We could, if we cut our population to sustainable levels and learned to live within a sustainable footprint on this planet, exist here for tens of thousands of years and maintain a decent quality of life for all those who are alive at any specific point in time. We do not have to give up comfort or technology – we just have to dial our impact on the planet back to sustainable levels and stay with in those levels.
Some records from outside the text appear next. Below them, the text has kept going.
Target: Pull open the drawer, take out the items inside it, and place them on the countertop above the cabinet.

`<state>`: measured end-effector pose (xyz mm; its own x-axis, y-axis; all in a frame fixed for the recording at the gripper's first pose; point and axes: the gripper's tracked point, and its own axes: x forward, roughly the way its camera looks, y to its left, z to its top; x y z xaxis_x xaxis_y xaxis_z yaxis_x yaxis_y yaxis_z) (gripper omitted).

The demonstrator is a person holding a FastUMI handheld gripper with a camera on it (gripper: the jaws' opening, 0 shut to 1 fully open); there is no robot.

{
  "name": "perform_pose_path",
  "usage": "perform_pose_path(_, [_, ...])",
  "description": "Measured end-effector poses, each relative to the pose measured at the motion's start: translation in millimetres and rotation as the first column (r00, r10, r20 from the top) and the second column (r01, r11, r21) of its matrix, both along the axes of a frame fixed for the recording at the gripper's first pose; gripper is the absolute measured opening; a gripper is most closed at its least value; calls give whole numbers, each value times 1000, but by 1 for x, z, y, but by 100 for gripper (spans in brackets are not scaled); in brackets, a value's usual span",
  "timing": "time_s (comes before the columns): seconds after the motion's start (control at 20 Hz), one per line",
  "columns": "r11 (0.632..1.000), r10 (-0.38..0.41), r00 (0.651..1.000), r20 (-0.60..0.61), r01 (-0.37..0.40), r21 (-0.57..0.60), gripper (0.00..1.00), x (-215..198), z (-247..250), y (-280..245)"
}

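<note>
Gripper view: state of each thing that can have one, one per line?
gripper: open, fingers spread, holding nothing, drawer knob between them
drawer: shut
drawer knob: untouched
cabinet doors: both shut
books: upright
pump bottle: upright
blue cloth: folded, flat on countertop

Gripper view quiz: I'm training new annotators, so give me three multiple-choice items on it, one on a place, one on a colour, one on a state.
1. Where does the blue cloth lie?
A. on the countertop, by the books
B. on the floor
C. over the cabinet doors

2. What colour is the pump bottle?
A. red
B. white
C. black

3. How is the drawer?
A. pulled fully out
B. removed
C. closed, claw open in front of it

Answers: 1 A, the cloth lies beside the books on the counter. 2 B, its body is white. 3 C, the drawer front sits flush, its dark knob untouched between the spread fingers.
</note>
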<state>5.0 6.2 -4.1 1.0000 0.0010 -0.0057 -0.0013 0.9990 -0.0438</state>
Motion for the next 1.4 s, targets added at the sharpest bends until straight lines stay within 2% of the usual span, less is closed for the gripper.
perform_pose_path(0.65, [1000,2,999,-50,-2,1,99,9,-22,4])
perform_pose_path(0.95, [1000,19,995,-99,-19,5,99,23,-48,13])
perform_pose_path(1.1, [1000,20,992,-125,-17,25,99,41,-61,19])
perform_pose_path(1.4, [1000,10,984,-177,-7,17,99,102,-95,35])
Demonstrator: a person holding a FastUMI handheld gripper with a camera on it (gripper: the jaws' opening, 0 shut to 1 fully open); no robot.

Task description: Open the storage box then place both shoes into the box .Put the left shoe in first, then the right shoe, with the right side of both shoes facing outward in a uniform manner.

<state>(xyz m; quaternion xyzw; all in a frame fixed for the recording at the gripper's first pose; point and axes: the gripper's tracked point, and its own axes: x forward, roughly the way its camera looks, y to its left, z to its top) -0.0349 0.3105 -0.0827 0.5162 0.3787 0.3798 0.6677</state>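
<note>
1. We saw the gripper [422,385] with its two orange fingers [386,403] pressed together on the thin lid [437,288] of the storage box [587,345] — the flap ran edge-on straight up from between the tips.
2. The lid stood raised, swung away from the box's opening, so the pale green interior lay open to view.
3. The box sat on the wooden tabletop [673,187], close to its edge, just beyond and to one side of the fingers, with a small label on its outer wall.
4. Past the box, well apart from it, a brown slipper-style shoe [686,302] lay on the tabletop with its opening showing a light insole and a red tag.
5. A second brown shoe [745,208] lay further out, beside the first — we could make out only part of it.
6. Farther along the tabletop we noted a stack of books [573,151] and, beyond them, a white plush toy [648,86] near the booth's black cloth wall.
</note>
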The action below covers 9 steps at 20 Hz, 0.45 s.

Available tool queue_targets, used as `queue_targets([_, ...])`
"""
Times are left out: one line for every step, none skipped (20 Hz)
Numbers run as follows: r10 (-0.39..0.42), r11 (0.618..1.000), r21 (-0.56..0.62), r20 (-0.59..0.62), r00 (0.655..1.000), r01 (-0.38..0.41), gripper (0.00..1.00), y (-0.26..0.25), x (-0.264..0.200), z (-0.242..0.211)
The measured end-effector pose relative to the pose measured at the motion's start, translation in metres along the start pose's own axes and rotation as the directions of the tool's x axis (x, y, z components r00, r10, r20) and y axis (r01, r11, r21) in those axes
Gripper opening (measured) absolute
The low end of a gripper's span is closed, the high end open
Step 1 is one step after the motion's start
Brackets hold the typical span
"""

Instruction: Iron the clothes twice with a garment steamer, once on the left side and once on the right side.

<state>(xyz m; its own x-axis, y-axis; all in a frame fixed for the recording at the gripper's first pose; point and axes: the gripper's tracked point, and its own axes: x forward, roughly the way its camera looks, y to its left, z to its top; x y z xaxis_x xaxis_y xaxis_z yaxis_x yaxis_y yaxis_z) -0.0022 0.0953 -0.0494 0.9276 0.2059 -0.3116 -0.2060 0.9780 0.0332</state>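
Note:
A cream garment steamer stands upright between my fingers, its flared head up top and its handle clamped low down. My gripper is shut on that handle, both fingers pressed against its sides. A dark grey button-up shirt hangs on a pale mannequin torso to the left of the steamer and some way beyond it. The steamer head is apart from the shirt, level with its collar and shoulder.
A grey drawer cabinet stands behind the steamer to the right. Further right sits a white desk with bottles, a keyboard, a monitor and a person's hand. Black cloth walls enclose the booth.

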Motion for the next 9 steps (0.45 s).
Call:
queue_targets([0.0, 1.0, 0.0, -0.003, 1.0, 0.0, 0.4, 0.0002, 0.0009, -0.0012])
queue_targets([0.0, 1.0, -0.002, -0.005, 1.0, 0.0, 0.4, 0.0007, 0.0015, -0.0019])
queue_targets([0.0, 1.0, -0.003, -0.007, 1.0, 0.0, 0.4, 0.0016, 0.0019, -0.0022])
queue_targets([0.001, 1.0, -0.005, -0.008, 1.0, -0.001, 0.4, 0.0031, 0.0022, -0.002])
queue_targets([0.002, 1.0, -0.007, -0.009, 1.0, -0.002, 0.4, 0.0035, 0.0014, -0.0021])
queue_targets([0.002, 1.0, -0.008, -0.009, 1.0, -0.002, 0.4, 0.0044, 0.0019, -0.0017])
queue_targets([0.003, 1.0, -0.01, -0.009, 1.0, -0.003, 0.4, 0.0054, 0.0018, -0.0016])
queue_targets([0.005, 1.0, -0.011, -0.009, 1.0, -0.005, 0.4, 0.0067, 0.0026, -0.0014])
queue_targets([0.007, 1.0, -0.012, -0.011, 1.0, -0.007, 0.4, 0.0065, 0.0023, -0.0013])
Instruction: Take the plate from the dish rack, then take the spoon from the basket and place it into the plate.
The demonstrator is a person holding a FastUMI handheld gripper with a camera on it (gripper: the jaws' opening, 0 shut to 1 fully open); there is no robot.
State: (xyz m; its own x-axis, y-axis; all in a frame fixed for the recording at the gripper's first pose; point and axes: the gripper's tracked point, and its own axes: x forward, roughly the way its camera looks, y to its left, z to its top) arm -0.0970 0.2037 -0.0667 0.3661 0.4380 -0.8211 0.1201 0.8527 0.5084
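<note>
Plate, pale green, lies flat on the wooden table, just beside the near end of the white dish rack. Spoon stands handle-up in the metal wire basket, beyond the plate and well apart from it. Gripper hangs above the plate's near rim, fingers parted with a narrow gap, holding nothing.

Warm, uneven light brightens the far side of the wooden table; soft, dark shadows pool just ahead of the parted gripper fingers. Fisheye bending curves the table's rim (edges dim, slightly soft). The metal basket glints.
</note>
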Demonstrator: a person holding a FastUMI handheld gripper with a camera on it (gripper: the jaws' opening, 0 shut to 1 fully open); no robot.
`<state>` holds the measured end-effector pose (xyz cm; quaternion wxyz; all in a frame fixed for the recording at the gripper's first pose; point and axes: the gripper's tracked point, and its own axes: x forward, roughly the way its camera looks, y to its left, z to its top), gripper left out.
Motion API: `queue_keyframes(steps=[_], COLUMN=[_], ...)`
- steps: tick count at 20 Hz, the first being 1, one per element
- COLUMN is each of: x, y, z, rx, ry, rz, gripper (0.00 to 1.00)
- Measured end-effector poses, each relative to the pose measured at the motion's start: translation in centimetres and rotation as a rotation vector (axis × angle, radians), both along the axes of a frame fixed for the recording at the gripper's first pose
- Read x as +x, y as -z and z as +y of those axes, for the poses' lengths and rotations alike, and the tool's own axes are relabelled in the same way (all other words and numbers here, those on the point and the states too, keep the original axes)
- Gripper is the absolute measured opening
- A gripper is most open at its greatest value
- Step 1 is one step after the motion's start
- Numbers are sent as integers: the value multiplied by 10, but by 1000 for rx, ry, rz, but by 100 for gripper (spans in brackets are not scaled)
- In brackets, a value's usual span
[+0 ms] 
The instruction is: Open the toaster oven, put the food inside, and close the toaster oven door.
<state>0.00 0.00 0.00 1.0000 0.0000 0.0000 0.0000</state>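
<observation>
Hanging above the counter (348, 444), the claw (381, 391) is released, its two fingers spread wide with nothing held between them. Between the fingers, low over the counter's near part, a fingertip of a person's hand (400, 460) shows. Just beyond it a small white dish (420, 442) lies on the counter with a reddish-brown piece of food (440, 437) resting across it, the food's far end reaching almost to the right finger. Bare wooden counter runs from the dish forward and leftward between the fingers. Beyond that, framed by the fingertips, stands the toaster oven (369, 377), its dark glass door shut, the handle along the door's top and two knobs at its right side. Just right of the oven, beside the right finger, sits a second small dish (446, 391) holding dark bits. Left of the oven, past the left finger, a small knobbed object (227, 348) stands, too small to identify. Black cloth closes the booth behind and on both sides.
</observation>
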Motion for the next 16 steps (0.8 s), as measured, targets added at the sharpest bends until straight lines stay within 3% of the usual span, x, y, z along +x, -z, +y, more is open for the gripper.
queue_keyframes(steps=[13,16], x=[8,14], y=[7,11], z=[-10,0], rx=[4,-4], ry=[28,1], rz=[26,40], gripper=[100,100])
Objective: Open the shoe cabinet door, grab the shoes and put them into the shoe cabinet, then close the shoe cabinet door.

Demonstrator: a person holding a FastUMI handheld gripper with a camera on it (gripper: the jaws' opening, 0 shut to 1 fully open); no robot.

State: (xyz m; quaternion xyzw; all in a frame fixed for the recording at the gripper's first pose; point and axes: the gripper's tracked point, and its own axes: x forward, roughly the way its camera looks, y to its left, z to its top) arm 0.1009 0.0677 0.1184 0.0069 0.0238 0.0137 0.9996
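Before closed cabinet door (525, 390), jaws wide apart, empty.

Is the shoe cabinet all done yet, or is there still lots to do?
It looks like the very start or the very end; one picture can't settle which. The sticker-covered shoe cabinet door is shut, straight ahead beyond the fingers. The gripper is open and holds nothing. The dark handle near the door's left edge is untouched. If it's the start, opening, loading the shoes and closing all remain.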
Anything that the Gates Foundation or any other forward looking organization works on that does not include long term goals like these is likely in the big picture to just be a shuffling of our problems from one place to the other rather than a real indefinite-term planet-wide solution to how our species is going to solve the problem of learning to live here without fouling our nest for ourselves and all the other species that depend on this planet’s biosphere.

Upsetting the oil drum

Saturday, June 21st, 2008

The big push from the hard right is that the solution to our gasoline problem is unlimited drilling in the United States. This is roughly like saying the solution to losing your 100,000 dollar a year job is to fish harder for coins under your couch.

The global consumption of oil is roughly 86.8 million barrels per day. The meme the right is pushing, as always, is ANWR and unrestricted coastal drilling. The best estimates of unrestricted drilling in the US put about 25 billion barrels of oil, which sounds like a great deal, until you realize that this is less than a year of global oil demand. The reality is that the United States is the most drilled in area of the world, having had the petroleum economy more, longer, and harder, than any other place in the world. If there were easy oil to be had, we would have it.

The cost of that effort is not making things that we can sell for oil that is much easier to get at. The cry of ANWR for ever is the Republican Party telling everyone that they have no faith in the American worker, the American entrepreneur, or the free market system. It is them telling everyone that Americans cannot make things the rest of the world wants to buy. Import substitution does not in general work, because it is almost always more expensive than trading, and focusing on what can be done better inside the national unit, rather than trying to do less worse at what it does worst.

Let me repeat that. ANWR forever is a giant middle finger at everyone who works in America at any job that exports.